Is It My Turn to Solo Yet?

My teacher always emphasizes the value of good accompaniment. Accompaniment is number one. If a djembe player cannot play really good accompaniment solo is not possible. All good soloists have exceptionally good sounding accompaniments. Theoretically one should be able to recognize a Master djembe player from the sound of his accompaniment only. One should temper ones soloing ambitions on a rhythm if one doesn’t have the accompaniment clean yet.

So many people these days are so eager to play solo that they want to skip accompaniment. I have played with people so many times where they played a weak and cheap accompaniment just so they could save their energy to solo. When you play accompaniment you should put your heart and soul into it. If you do this the soloist will have the support he needs to play well. If you give the soloist this respect he will give you the respect of a good accompaniment when it is your turn to solo. We should all be supporting each other and not be so anxious to solo. We cannot be like the man who wants so badly to run that he cannot tie his shoes. Do not be jealous of another djembe players soloing. If someone is soloing well, be happy and enjoy it – that’s what it’s all about.
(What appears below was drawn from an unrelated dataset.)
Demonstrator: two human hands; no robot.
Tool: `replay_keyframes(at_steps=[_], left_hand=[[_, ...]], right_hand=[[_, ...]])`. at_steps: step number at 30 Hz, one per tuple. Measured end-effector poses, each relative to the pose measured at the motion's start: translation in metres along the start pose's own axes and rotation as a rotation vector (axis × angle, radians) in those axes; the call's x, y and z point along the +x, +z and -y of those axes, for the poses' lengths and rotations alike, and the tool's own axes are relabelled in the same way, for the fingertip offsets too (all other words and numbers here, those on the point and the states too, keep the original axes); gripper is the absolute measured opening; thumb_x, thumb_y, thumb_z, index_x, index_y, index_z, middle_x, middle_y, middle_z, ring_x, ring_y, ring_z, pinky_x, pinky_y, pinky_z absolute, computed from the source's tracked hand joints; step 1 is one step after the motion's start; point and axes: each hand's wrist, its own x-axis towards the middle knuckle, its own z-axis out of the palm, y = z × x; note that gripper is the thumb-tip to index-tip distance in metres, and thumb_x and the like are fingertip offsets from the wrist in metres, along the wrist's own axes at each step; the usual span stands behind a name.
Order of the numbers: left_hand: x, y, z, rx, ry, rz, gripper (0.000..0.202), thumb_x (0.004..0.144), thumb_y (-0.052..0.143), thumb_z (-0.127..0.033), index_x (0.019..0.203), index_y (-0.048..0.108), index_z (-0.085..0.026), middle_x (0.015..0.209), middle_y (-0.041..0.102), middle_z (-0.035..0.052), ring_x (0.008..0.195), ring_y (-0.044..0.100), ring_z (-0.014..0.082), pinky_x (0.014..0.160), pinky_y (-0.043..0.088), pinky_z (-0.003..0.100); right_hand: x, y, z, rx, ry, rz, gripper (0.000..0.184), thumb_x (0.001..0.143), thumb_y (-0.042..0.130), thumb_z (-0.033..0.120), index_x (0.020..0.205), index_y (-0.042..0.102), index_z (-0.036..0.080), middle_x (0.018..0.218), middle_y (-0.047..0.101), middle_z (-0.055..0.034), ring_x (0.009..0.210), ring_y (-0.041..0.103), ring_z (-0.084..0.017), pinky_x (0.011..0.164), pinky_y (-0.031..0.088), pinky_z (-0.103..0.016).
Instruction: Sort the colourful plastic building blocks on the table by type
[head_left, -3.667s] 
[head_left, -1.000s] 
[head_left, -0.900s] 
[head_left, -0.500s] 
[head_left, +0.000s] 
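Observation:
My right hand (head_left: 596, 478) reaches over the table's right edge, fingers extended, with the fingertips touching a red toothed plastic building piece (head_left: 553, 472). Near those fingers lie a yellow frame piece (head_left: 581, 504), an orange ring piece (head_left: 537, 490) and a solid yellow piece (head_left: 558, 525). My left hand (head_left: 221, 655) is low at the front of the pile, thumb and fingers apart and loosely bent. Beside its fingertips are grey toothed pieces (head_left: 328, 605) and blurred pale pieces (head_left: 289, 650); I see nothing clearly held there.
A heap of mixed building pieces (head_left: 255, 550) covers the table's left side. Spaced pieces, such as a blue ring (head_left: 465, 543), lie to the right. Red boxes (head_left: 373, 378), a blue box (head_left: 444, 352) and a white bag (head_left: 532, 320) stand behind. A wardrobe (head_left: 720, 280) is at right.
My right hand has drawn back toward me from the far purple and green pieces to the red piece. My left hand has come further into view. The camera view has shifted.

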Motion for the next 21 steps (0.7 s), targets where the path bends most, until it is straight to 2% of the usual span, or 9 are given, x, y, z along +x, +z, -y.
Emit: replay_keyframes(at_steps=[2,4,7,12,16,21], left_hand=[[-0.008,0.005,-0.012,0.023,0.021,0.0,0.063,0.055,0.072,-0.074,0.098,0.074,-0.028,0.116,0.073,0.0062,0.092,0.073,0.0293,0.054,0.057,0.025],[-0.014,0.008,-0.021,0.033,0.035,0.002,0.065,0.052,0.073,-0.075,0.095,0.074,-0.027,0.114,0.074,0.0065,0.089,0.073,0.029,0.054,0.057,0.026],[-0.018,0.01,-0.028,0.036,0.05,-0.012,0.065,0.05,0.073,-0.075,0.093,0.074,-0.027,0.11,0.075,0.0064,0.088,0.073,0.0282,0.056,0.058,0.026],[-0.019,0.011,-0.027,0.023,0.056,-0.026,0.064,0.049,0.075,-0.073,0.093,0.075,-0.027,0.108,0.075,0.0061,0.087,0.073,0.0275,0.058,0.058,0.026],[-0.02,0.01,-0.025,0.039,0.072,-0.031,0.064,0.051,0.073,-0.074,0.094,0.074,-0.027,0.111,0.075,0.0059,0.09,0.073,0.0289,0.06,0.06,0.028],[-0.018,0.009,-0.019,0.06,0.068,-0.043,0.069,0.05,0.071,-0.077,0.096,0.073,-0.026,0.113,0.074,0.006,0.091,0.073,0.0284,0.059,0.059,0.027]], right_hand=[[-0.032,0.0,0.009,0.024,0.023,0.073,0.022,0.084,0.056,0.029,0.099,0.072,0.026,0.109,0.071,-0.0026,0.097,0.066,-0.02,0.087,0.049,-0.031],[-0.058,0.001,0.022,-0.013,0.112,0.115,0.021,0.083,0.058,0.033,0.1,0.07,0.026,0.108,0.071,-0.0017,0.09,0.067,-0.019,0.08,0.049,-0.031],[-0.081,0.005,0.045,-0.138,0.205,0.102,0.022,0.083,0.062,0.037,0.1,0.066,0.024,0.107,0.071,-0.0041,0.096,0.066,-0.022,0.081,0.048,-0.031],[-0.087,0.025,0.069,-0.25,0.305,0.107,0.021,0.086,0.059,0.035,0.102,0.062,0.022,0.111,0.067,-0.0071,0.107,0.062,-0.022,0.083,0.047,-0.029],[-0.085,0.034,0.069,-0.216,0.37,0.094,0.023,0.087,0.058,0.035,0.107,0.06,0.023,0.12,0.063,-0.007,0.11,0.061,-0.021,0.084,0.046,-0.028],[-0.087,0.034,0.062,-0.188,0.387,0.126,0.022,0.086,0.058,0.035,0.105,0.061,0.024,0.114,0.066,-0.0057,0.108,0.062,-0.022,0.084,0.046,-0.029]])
Abdoulaye has told me that if someone really can’t control themselves and they just want to solo, he lets them go. This is his chance to relax and enjoy playing a sweet accompaniment. When they are finished they will come back down to earth and then he can have a chance to solo himself. A master will never fight for the chance to solo because he simply has nothing to prove. Bitter competition and jealously has no place with the djembe. Masters do not compete, they joke and have fun with each other.